That’s the number of people expected to watch the Super Bowl this Sunday evening. It’s more than the number of Americans who go to church on an average Sunday (73 million). And more than the number of Americans who watched the final presidential debate of 2020 (63 million).

More people are paying attention to this event than to just about anything else going on in the country. Whether you find the game of football compelling or not, this number should prompt us to ask: What are people paying attention to? 

I’ve been watching an increasing amount of football over the past few seasons, as my children are becoming avid fans and we’ve come to enjoy watching games together as a family on Sunday afternoons. My critiques of the culture and business of the NFL remain abundant, but I’ve tried to be curious and reflective about the game itself—and it’s been pretty eye opening.

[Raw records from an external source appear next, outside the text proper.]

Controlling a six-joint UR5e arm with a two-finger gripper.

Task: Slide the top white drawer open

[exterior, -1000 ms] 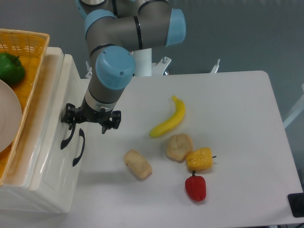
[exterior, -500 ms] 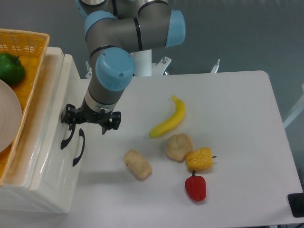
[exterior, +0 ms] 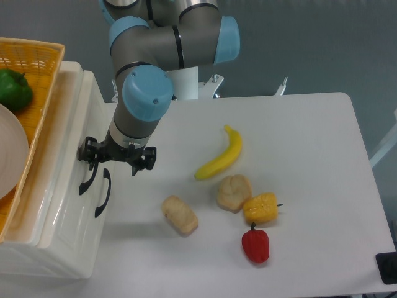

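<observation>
The glossy cream-white plastic cabinet (exterior: 59,205) stands at the left edge of the white tabletop (exterior: 310,161), and its top white drawer (exterior: 68,155), the upper of two, looks shut, its front flush with the cabinet face. The arm's black two-finger gripper (exterior: 116,158) hangs just beside that face, level with the upper curved black handle (exterior: 87,180); one of its fingers (exterior: 91,154) sits right at the top end of that handle while the other hangs out over the tabletop, so the fingers look spread fairly wide, though I cannot tell whether the near one has hooked the handle or only touches it. I judge it is placed there to catch the handle and draw the drawer out toward the open tabletop. By count: two black handles, the lower one (exterior: 103,194) untouched; one yellow banana (exterior: 220,158); two beige bread-like lumps (exterior: 234,191); one yellow pepper (exterior: 260,207); one red pepper (exterior: 255,244). On top of the cabinet rests one woven yellow basket (exterior: 44,93) holding one green pepper (exterior: 13,89) and one pale plate (exterior: 9,155).
</observation>
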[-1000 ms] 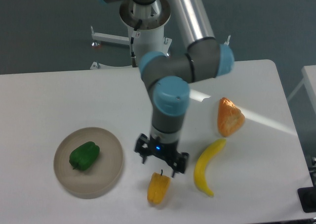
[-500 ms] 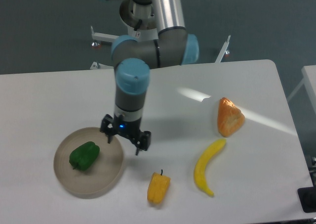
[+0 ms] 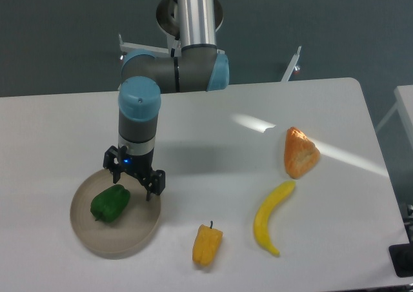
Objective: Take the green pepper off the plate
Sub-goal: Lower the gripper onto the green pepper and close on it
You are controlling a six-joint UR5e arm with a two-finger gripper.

It’s true that football is a brutal sport. But if you reduce its attraction to being a modern equivalent of gladiator events at the Colosseum, you’re missing the storylines that run beneath the physicality—storylines that inspire and captivate the imagination, and that have some enduring wisdom to offer.

Take the Cincinnati Bengals. This team will play in the Super Bowl for only the third time in NFL history, and the first time in 33 years. Only two years ago, they lost 14 out of 16 games; no one expected them to be at the top of the standings this season.

But theirs is not just a story about an underdog turning things around through hard work and perseverance. It’s part of a larger narrative that ran through this season’s playoffs—a narrative of transformation and possibility. Consider that two of the six playoff games went into overtime and three others were won in the final seconds of regulation play; imagine the stress and anxiety of those final moments. And in the edgiest of edge-of-your-seat games, the Buffalo Bills and Kansas City Chiefs traded the lead three times in the last two minutes of their game, sending fans and players alike on a breathtaking (literally!) emotional rollercoaster. 

I imagine that the uncertainty of these games’ final moments could have been overwhelming. Humans are wired to prefer clarity, even if what’s clear is something undesirable. For example, when the Bills took the lead with 13 seconds left in the game, it would have been psychologically easier for the Chiefs to accept a loss rather than fight for a win. To throw in the towel and say, “13 seconds?! Forget it, there’s no way we can score.” Instead, they saw those last 13 seconds—a tiny window—not as a countdown to certain defeat, but as 13 seconds in which the outcome could go either way. And they stayed in the game, turning that uncertainty into possibility, and possibility into success.

This is the Torah I’ve learned from the playoffs, the life lesson I’m trying to take to heart and to impress upon my children: Champions don’t collapse in the face of uncertainty; in fact, they embrace seemingly certain moments as uncertain, and transform them into the possibility of victory.

This, perhaps, is what all the hugging is about at the end of a football game. Those handshakes and hugs between fierce competitors express deep respect for one another (another life lesson we could all stand to learn) as well as respect for the noble effort—the willingness to stay in the game and the resilience to make every play one of possibility.

So–Happy Super Bowl, America. Here’s to embracing uncertainty, and to being open to what may emerge.

P.S.: If you’re not sure who to root for on Sunday and want Jewish wisdom as your guide, consider that in the Torah rams are constantly being slaughtered on the altar, while the Sages teach that tigers are an attested danger (Mishnah Bava Kamma 1:4). Go Bengals!